Underlying the work of the most expensive reconciliation project the city has ever undertaken is a multi-year attempt to re-root Vancouver in the culture of its earliest inhabitants. The next step, a process that could see key place names replaced with Indigenous ones, is potentially more controversial. “Bridges, streets and buildings” are all open to consideration, Reimer says. Emotions will run high, but many believe it’s time.

READ MORE: How you can celebrate Canada’s 150th anniversary

Vancouver sits near the heart of Canada’s pre-contact capital. By the 18th century, twice as many lived in thriving, well-fortified villages of fishers, tanners, potters and toy-makers surrounding the Georgia Strait as in the rest of Canada combined (more, even, than in New York). But while some 200 B.C. place names commemorate the voyages of Captains Cook and Vancouver, who arrived toward the end of that century, there isn’t even a plaque to commemorate a smallpox plague that wiped out all but 10 per cent of B.C.’s Indigenous inhabitants—arguably the most significant event in the province’s history.

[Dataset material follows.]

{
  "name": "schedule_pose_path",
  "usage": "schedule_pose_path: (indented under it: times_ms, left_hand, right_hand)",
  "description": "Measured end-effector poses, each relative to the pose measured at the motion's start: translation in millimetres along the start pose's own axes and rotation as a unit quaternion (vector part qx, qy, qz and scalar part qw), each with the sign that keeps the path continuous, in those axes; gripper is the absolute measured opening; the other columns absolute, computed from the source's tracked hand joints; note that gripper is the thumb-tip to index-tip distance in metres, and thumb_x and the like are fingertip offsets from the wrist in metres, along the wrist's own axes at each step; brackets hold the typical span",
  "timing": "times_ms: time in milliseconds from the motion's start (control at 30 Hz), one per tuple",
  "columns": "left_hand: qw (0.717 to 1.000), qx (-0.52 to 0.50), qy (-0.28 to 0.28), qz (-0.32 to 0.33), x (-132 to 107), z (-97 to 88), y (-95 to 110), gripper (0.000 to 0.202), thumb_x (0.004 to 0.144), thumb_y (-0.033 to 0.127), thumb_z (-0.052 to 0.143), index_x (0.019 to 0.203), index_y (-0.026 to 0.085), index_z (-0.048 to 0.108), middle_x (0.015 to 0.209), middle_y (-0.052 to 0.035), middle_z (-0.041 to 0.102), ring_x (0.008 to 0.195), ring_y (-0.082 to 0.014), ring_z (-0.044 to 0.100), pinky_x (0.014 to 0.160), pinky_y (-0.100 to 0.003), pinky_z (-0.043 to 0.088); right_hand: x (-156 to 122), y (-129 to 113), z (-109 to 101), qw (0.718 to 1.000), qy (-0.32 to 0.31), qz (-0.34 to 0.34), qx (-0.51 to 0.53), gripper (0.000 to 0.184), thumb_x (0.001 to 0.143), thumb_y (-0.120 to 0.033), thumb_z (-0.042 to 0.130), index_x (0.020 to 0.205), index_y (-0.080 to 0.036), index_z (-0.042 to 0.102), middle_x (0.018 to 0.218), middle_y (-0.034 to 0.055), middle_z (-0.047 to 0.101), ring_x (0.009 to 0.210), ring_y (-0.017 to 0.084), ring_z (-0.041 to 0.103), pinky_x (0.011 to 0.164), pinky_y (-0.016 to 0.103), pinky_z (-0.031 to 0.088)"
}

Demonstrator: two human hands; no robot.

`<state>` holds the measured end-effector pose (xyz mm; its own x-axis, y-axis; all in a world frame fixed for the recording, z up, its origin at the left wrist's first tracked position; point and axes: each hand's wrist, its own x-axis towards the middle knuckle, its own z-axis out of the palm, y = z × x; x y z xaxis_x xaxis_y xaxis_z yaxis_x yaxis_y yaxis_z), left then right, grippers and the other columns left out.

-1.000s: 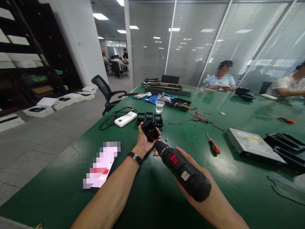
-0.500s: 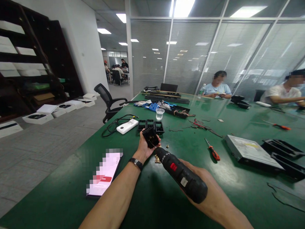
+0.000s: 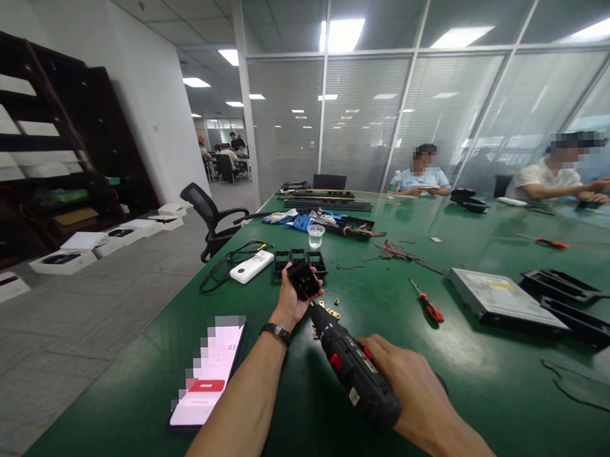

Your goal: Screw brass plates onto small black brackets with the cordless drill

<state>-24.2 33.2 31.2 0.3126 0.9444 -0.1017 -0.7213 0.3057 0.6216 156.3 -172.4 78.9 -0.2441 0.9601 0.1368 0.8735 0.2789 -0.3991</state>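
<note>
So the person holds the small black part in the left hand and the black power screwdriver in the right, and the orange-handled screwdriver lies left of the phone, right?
Not quite. In the head view the orange-handled screwdriver lies on the green table to the right of the hands, far from the phone, which is on the left. The rest holds: the left hand holds the small black part, the right hand the black power screwdriver.
</note>
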Motion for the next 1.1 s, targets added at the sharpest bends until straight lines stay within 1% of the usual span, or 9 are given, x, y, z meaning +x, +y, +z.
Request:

No surprise, then, that Canada 150 is spurring a creative outpouring among Indigenous artists to shine light on some of these painful chapters. “Remember, Resist, Redraw,” a cross-country poster project led by the Graphic History Collective, is putting an Indigenous lens on key events in Canadian history. #Resist150, a multimedia project led by Metis artist Christi Belcourt, features poems, shared histories and other “acts of resistance,” like the 150 traditional tattoos Belcourt is aiming to ink over the coming year. And the year’s most talked-about art exhibit, Kent Monkman’s Shame and Prejudice: A Story of Resilience, which opened last month in Toronto, uses the sesquicentennial to ridicule and expand Canada’s rigid, national narrative.

Monkman, a Winnipeg-raised Cree artist, reimagines the grand chronicle, sometimes by inserting his flamboyant, drag queen alter ego, Miss Chief Eagle Testickle. You’ll find Miss Chief, lover of Louis Vuitton and pink heels, in, for example, a cheeky send-up of Robert Harris’s famed portrait of the Fathers of Confederation. She’s nude, seated facing them, her legs akimbo. The men look on in horror, and in lust. He called it The Daddies.

It’s not all fun and transgression, though. In The Scream, a visceral comment on residential schools, Mounties and Grey Nuns tear Indigenous children from their mothers’ arms. Five spectacularly large oil portraits depict all the ways Winnipeg’s colonial history is infecting its future—the racism, violence, alcohol, despair. To Monkman, apparently, the sesquicentennial is synonymous with all that has been lost.

But his art—gratifyingly—is no longer truly subversive. A truer, less simplistic Canadian narrative is finally starting to emerge. It rejects the idea of 1867 as a starting point, acknowledges the country’s many sins and returns the Indigenous perspective to where it belongs: front and centre, as the best and most enduring part of the Canadian story—a tale that stretches back not 150 years, but 12,000. That’s the version Vancouver is hoping to tell.